__Task details__:
Search the listing below for the string "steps", then copy every line it appears in.

■ ■ ■ ■ ■ ■ ■

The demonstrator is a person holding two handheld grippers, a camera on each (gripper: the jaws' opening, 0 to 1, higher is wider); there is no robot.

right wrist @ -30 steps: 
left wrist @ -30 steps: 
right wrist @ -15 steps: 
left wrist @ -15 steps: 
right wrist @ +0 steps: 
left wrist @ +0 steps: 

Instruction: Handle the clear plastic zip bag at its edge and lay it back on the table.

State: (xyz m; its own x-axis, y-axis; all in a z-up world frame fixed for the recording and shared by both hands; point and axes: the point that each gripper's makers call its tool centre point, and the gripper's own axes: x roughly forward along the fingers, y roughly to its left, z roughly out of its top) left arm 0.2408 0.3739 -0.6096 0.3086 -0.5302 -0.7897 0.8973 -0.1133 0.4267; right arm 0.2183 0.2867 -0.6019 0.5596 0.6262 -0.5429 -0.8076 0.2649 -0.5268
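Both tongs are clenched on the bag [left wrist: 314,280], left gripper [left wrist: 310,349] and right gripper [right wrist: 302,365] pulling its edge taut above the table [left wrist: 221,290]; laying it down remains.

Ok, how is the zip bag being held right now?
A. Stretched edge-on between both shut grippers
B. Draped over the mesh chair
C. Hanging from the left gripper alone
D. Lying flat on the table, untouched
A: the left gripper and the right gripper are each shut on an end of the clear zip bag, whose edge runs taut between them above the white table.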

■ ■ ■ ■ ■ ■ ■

__Exercise output__:
right wrist @ -30 steps: 
left wrist @ -30 steps: 
right wrist @ -15 steps: 
left wrist @ -15 steps: 
right wrist @ +0 steps: 
left wrist @ +0 steps: 

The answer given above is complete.